KG:204:2023:10 Concernregeling
Publicatiedatum 29-06-2023, 11:03 | Laatste update 29-06-2023, 11:03 |
Aanleiding
Een concern past de concernregeling van artikel 32, eerste lid, van de Wet op de loonbelasting 1964 (hierna: Wet LB) toe. Het concern bestaat uit circa 800 inhoudingsplichtigen. Vanwege de stijgende inflatie door de energieprijzen heeft het concern eenmalig een tegemoetkoming toegekend aan een bepaalde groep medewerkers. De tegemoetkoming is aangewezen als eindheffingsloon in de zin van artikel 31, eerste lid, onderdeel f, Wet LB.[Voetnoot 1] Hiermee is de vrije ruimte op concernniveau overschreden. Het concern wil de verschuldigde eindheffing over 2022 laten aangeven en afdragen door de inhoudingsplichtige (BV X) die de centrale administratie en consolidatie doet voor de concernonderdelen. BV X heeft de regeling voor het concern in het leven geroepen en draagt eveneens de kosten van de tegemoetkoming. De afdracht van de eindheffing loopt op deze wijze glad met het jaarverslag van deze inhoudingsplichtige en hiermee wordt het beantwoorden van onnodige vragen voorkomen. BV X is niet de inhoudingsplichtige binnen het concern met het hoogste loon in de zin van artikel 32 Wet LB.
Vraag
Kan de inspecteur toestaan dat BV X de verschuldigde eindheffing aangeeft en afdraagt?
Antwoord
Ja, de inspecteur kan dit toestaan op grond van artikel 64 van de Algemene wet inzake rijksbelastingen (hierna: AWR), mits alle inhoudingsplichtigen van het concern instemmen met deze wijze van aangeven en afdracht van de verschuldigde eindheffing.
Beschouwing
Ter bevordering van een doelmatige formalisering van de uit een belastingwet voortvloeiende schuld kan de inspecteur op grond van artikel 64 AWR onder voorwaarden afwijken van het overigens bij of krachtens de belastingwet bepaalde. Uit de wetsgeschiedenis blijkt dat het artikel beoogt de materiële belastingschuld op een praktische en efficiënte wijze af te wikkelen.[Voetnoot 2]
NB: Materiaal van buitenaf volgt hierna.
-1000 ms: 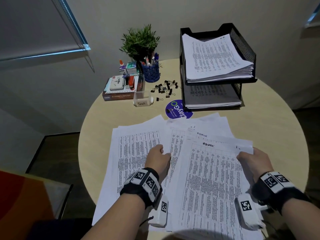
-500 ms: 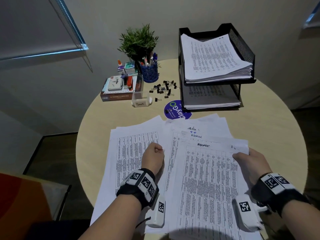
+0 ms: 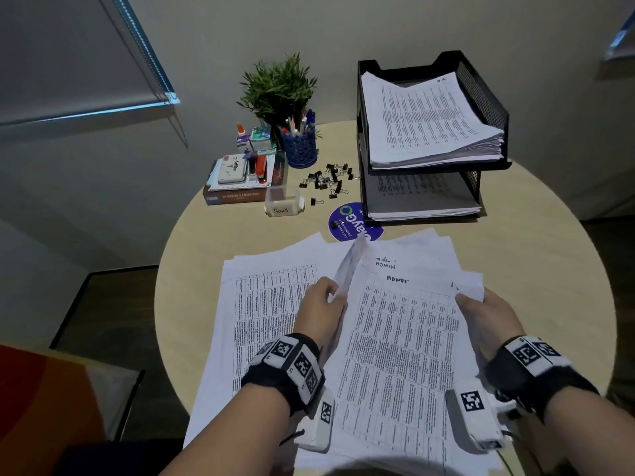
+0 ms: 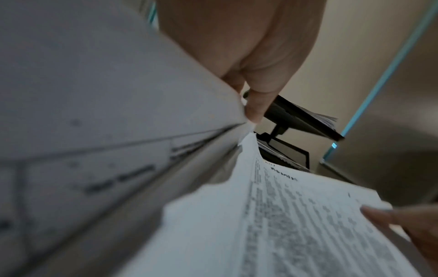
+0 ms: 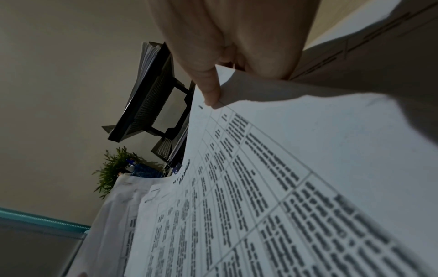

De formalisering mag niet leiden tot een lagere schuld (voorwaarde 1) en de beoogde formalisering moet bijdragen aan een doelmatige heffing voor zowel de belastingplichtige als de Belastingdienst(voorwaarde 2). De formalisering of het wegnemen van de (mogelijke) gevolgen moet bijdragen aan een doelmatige heffing, gelet op administratieve lasten, uitvoeringskosten en complexiteit en de belangen van derden, zoals werknemers.
De hoogte van de materiële belastingschuld wijzigt niet als BV X de eindheffing aangeeft en afdraagt (voorwaarde 1) en de voorgestelde formalisering leidt tot een doelmatige heffing voor de belastingplichtige en niet tot problemen in de afwikkeling voor de Belastingdienst (voorwaarde 2).
De wetgever heeft met de eindheffingsregeling van de werkkostenregeling een uitputtende, genuanceerde regeling getroffen. Het is dan niet juist om via de doelmatigheidsbepaling de wijze van afdracht van de eindheffing structureel te wijzigen. Toestemming zou een generieke werking hebben en daarmee een generieke wijziging van het systeem van de werkkostenregeling tot gevolg hebben. Daarvoor is de doelmatigheidsbepaling niet in het leven geroepen. In dit geval gaat het echter om een incidentele en niet om een structurele afwijking van de werkkostenregeling.
Voetnoten
[Voetnoot 1, terug naar de tekst] De inhoudingsplichtige voldoet aan de gebruikelijkheidseis.
[Voetnoot 2, terug naar de tekst] Zie HR 11 augustus 2017, ECLI:NL:HR:2017:1608 (2.3.2) en o.a. Kamerstukken II 2005/06 30322, nr 3, p. 3 en 17 en Kamerstukken II 2005/06, 30322, nr. 7, p. 3-4.